In diesem Punkt sind die Männer im „Wettbewerb der Geschlechter“ ins Hintertreffen geraten: Sie gehen viel seltener zur Krebsfrüherkennung als die Frauen. Leider. Nach Angaben der Techniker Krankenkasse TK nahmen im vergangenen Jahr gerade mal 28 Prozent der männlichen Versicherten in Brandenburg solche Untersuchungen in Anspruch. Damit sind die Märker zwar immer noch besser als der Bundesdurchschnitt, der bei 27 Prozent liegt. Aber von den Frauen, die bei der TK versichert sind, nutzten fast 62 Prozent die Chance zur Vorsorge.

25 Prozent der versicherten Männer gehen laut AOK Nordost zur Prostatafrüherkennung

Die Idee ist klar: Je eher ein Arzt eine Krankheit diagnostizieren kann, desto größer sind zumeist auch die Heilungschancen. Den Menschen, die beispielsweise eine Fehldiagnose fürchten oder eine eventuelle Übertherapie, empfiehlt die Techniker Krankenkasse, das Thema Früherkennung dennoch nicht einfach zu ignorieren. Sie sollten sich bewusst damit auseinandersetzen und das Pro und Contra individuell abwägen. Daher sei es wichtig, sich über die Angebote, deren Vor- und Nachteile zu informieren.

Regelmäßige Gesundheitschecks entlarven krankhafte Veränderungen des Darms. FOTO: FOTOLILA
Regelmäßige Gesundheitschecks entlarven krankhafte Veränderungen des Darms. 
FOTO: FOTOLILA
Die Krankenkassen in Brandenburg bieten ihren Versicherten zahlreiche Gesundheitschecks zur Krebsfrüherkennung an. Beispiel Prostatakrebs. Er ist die häufigste Krebserkrankung beim Mann. Laut AOK Nordost erkranken im Jahr rund 64 000 Männer neu daran. Bis zu 12 000 Todesfälle gehen auf ein Prostatakarzinom zurück. Für Erkrankungen wie diese gibt es bestimmte Faktoren, die das Risiko erhöhen. Dazu gehören das Alter und eine eventuelle familiäre Veranlagung, so die Einschätzung von Experten der AOK Nordost. Aber auch das spielt eine Rolle: Männer leben im Durchschnitt ungesünder als Frauen, verzehren doppelt so viel Fleisch und trinken mehr Alkohol. So erleiden sie auch doppelt so oft Herzinfarkte.

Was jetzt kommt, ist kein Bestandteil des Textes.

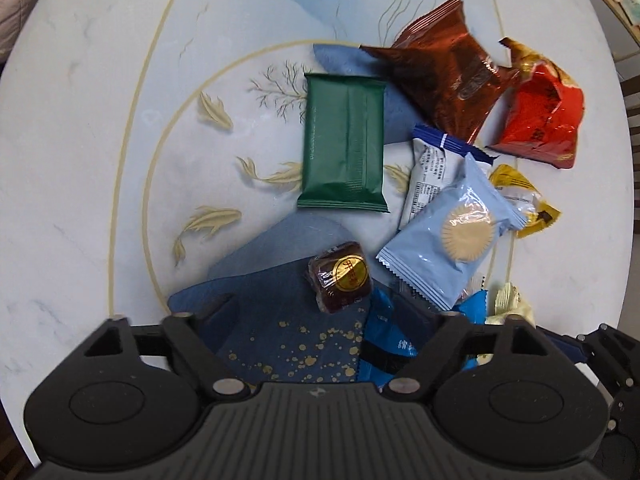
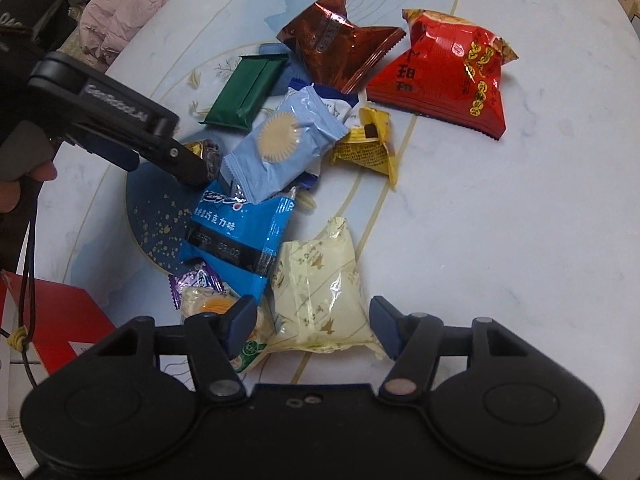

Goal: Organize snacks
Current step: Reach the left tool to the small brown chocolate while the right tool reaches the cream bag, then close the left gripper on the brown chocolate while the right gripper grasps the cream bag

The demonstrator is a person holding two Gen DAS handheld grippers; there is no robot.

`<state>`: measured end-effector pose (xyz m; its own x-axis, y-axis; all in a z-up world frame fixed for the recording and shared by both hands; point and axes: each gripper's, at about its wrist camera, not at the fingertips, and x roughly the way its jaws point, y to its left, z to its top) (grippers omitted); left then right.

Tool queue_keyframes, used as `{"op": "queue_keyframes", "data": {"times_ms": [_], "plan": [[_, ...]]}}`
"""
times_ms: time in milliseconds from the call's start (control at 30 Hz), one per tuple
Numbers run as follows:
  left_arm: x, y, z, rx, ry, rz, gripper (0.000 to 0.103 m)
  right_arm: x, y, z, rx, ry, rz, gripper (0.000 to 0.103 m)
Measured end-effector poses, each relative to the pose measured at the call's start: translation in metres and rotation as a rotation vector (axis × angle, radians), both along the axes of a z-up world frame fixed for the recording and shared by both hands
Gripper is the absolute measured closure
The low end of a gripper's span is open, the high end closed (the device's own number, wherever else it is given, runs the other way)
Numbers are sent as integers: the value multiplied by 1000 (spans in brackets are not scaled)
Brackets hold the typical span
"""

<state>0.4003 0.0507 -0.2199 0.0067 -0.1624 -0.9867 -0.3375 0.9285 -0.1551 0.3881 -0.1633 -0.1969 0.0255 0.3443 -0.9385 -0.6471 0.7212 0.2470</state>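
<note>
— Cream packet [image 2: 324, 300] with gold bird prints lies closest, flat on the marble table [image 2: 500, 220], right between the spread fingers of the right gripper [image 2: 314, 326]. Neither blue pad touches it as far as I can tell; the claw is wide open and holds nothing.

— And the left gripper [image 1: 320, 312]?

— Its arms are splayed wide in its own view, with the fingertips hidden, so nothing is clamped there. Seen from the right wrist, it reaches in over the dark blue gold-speckled coaster [image 2: 160, 216], tip near a small brown candy with a gold seal [image 1: 340, 276].

— Where do the other snacks sit?

— Bunched in the table's middle. A bright blue wrapper [image 2: 236, 232] lies just beyond the cream packet, overlapping the coaster. Above it a pale blue packet showing a round biscuit [image 2: 284, 144] rests on a white-and-navy one [image 1: 432, 172]. A green packet [image 1: 344, 144] lies flat to the left, a yellow wrapper [image 2: 368, 148] to the right.

— Farther back?

— A brown foil bag [image 2: 340, 52] and a red bag [image 2: 444, 76], side by side, their edges nearly meeting. By the right gripper's left finger sit a purple candy [image 2: 196, 280] and a clear wrapper with something orange [image 2: 212, 304].
</note>
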Motion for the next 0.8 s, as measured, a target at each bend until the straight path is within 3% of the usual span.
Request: {"op": "queue_keyframes", "data": {"times_ms": [67, 233, 367, 633, 800], "plan": [[1, -1, -3, 4, 1, 1, 25, 1, 1, -2, -4, -3, 0, 46], [1, 3, -9, -20, 5, 18, 40, 3, 2, -4, 2, 5, -9, 52], [0, 4, -9, -43, -1, 24, 44, 3, 2, -4, 3, 1, -10, 55], [-3, 13, -10, -83, -15, 29, 72, 0, 2, 0, 15, -3, -26, 64], [-8, 15, -6, -82, -9, 28, 72, -4, 0, 4, 24, -7, -40, 66]]}}
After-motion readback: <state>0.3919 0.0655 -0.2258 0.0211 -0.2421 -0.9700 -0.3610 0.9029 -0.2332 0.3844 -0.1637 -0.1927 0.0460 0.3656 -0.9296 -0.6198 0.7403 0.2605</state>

Die AOK Nordost hat schon vor einiger Zeit eine Aufklärungskampagne speziell für Männer gestartet. Sie wird von Prominenten wie dem ehemaligen Profifußballer Jimmy Hartwig unterstützt, der als junger Mann an Prostatakrebs erkrankt war. „Ob ich gesund bin, kann ich nur erfahren, wenn ich mich untersuchen lasse und Präventionsangebote wahrnehme“, betont Jimmy Hartwig. Laut AOK Nordost nimmt nur etwa jeder vierte Mann die gesetzlichen Vorsorgeuntersuchungen wie die Früherkennung von Prostatakrebs wahr. Erst im Alter – ab dem 60. Lebensjahr – steigt der Anteil der Vorsorge-Nutzer. Es sind dann immerhin rund 42 Prozent.

Vorsorge ist auch in Sachen Hautkrebs möglich. Beim sogenannten Hautkrebs-Screening wird die Haut auf auffällige Veränderungen untersucht. Oder die Früherkennung von Darmkrebs. Dafür gibt es die Möglichkeit der regelmäßigen Analyse auf nicht sichtbares Blut im Stuhl. Das wird mithilfe eines Schnelltests überprüft. In größeren Abständen kann der Check per Darmspiegelung – die sogenannte Koloskopie – genutzt werden.

Versicherte sollten sich bei ihrer Krankenkasse erkundigen, welche Leistungen ihnen in welchem Umfang und ab welchem Alter zur Auswahl stehen.